DAN SHUR: And that’s the key understanding, right? We make sure that we’re not part of the problem, but then we talk about the pragmatic and practical application of these newer technologies. It’s for this. It’s the ability to interface with all sorts of data—it doesn’t matter how it’s stored, how it’s structured. And to transform that data and to homogenize it into something you can take action on, I think is where the magic happens. That’s where we’re putting our investments, you know? So now we have our own house cleaned up, now it’s about working with our partners.
And I’m not throwing shade on our partners, don’t get me wrong. Okay? It’s just a reality. That’s what’s out there, you know? Our job is to try to solve problems, make it easier to do what they want to do. And if they have an older tech stack, then we can work with that. That’s the point.
SANDY VANCE: If you had one piece of advice to offer to healthcare leaders that are embarking on this AI journey, what would it be?

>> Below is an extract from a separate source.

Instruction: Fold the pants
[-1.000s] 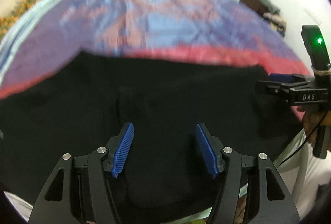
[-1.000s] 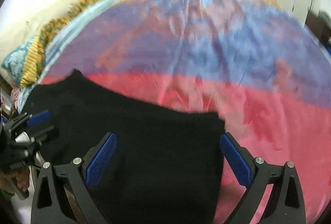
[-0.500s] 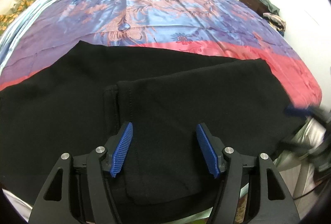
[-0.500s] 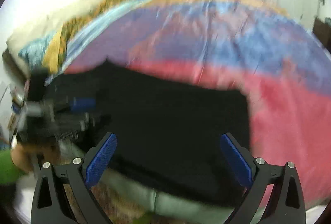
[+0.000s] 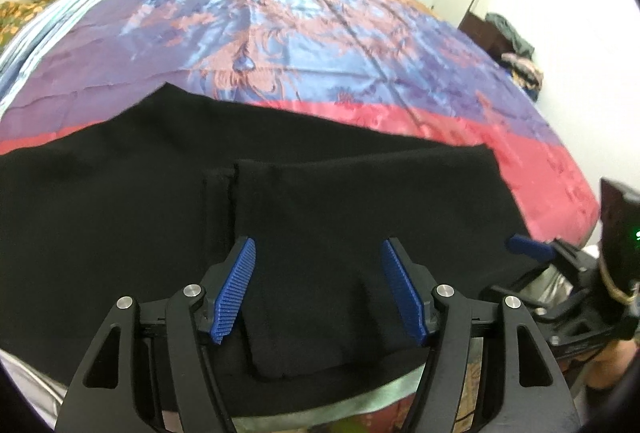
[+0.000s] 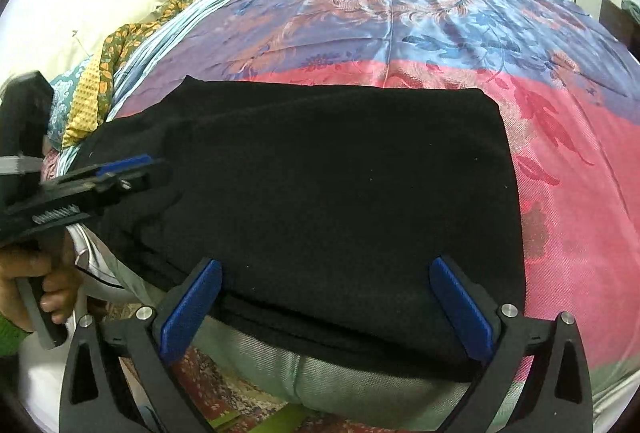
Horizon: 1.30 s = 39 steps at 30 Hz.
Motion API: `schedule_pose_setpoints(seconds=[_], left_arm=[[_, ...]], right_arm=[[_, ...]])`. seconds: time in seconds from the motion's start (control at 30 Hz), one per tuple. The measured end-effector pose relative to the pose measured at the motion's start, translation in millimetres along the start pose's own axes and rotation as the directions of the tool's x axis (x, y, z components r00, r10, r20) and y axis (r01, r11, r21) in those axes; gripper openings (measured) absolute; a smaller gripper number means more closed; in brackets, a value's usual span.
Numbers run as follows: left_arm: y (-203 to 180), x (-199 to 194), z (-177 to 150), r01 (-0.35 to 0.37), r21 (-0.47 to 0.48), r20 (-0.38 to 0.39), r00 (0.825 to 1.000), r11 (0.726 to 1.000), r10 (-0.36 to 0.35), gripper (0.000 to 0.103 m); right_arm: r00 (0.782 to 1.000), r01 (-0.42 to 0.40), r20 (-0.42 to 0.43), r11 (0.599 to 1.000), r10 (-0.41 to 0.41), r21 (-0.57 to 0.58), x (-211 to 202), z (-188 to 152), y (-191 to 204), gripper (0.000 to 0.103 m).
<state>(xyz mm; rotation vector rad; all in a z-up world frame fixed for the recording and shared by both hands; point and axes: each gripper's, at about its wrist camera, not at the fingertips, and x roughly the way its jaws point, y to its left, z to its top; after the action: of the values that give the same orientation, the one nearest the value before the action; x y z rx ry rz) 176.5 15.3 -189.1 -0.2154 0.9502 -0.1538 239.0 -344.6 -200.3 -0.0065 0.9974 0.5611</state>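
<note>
where it was off right, the right gripper (image 6: 326, 303) now straddles the pants (image 6: 320, 193).

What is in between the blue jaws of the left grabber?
Only the black pants, lying loose under the open left gripper; its jaws aren't pinching them. The left wrist view shows it.

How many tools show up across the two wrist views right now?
2. The left tool hangs open over the near edge of the black pants and shows again at the right view's left edge. The right tool stands open at the pants' right end.
</note>
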Motion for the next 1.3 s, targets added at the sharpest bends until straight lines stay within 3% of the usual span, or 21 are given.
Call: schedule_pose_setpoints(seconds=[0.2, 0.43, 0.67, 0.77, 0.9, 1.0, 1.07, 1.17, 1.23, 1.3], left_arm=[[-1.8, -24.1, 2.2, 0.016, -0.017, 0.053, 0.998, 1.0, -0.015, 0.068], [7.1, -37.9, 3.7, 0.022, -0.057, 0.064, 0.998, 0.998, -0.018, 0.068], [49.7, -62.7, 11.3, 0.011, -0.153, 0.078, 0.997, 0.988, 0.001, 0.069], [94.8, -81.6, 17.2, 0.011, -0.258, 0.112, 0.994, 0.966, 0.019, 0.07], [173.0, -109.0, 17.6, -0.018, -0.431, 0.145, 0.986, 0.902, 0.088, 0.071], [233.6, -126.7, 10.4, -0.058, -0.546, 0.144, 0.976, 0.835, 0.162, 0.071], [266.3, -130.6, 5.5, -0.09, -0.592, 0.116, 0.974, 0.801, 0.195, 0.071], [299.9, -119.9, 2.3, -0.194, -0.594, 0.015, 0.967, 0.78, 0.253, 0.071], [317.0, -104.7, -1.1, -0.212, -0.593, -0.045, 0.972, 0.777, 0.231, 0.071], [326.6, -91.6, -3.5, -0.183, -0.606, -0.08, 0.982, 0.774, 0.17, 0.071]], right_arm=[[1.0, 0.004, 0.009, 1.0, -0.004, -0.005, -0.5, -1.8, 1.0, 0.103], [1.0, 0.008, 0.015, 1.0, -0.008, -0.011, 0.0, -2.5, 0.8, 0.103], [1.0, 0.008, 0.016, 1.0, -0.008, -0.012, 0.4, -2.8, 1.1, 0.103], [1.0, 0.007, 0.018, 1.0, -0.007, -0.012, 0.5, -3.2, 1.1, 0.103], [1.0, 0.005, 0.021, 1.0, -0.005, -0.013, 0.5, -2.9, 0.8, 0.103], [1.0, 0.005, 0.021, 1.0, -0.005, -0.012, 0.6, -3.1, 0.9, 0.103], [1.0, 0.006, 0.021, 1.0, -0.005, -0.013, 0.7, -3.0, 0.8, 0.103], [1.0, 0.007, 0.019, 1.0, -0.007, -0.01, 1.2, -2.2, 1.3, 0.103], [1.0, 0.01, 0.016, 1.0, -0.009, -0.009, 1.5, -1.1, 1.8, 0.103], [1.0, 0.013, 0.015, 1.0, -0.013, -0.01, 1.6, -0.8, 2.6, 0.103]])
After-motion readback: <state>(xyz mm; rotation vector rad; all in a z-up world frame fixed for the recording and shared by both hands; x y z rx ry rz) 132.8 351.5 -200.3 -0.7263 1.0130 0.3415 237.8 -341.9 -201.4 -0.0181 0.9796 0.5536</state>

DAN SHUR: I would say that healthcare is moving towards a world where proactivity is really critical. You have to be easy to do business with. It’s not optional. Consumers have a lot of choices, you know, and I think consumers are sort of. I’m using consumers, patients, and members, right? This sort of at a point where they’re just frustrated and jaded with the system. And so they choose to not engage. They choose to not get their testing done, take the preventative care, and they wait until it gets too late, which is the exact opposite of what we set out to do 30 years ago. And so obviously, you have to be proactive, you have to be precise with your information and your health, because the worst thing that can happen is when you show up to offer help and you just put more work on the consumer. So look for solutions that are willing to do that with the consumer, because I would argue that historically, we spent a lot of money (billions of dollars) creating programs to educate you and then send you off on your way. And then we wonder why you don’t do the tests or get the medications, or go see the specialist that you’re supposed to go see, you know? At some point, you have to listen to the consumer and they’re just, that’s not what they’re looking for. They’re looking for somebody to deal with them.
I think, over time, if you do it with them enough times, then they’ll start to pick it up and they may be more self-sufficient, but you have all different people. Some people are very self-sufficient and some people, doesn’t matter – you’re just going to have to do it with them. So solutions that are able to kind of operate on both ends of that spectrum are going to, I think, win the day.
You have to reduce that friction. Guide the people with clarity. Pay attention to the operations. And you have to also understand that, in the business of care, is a clinical component and there’s a non-clinical component. You can’t separate the two. You know, there’s me triaging you and figuring out what you need. That’s clinical. But then getting you an appointment is administrative. Well, the two go hand-in-hand, and so that’s important. You need comprehensive solutions that understand this. And then you will start to see a difference in outcomes.
SANDY VANCE: Fantastic. Dan Shur, Chief Product Officer of Carenet Health, thank you so much for your time today. I really appreciate it.
DAN SHUR: I appreciate you having me here. It’s been a great conversation. Thank you.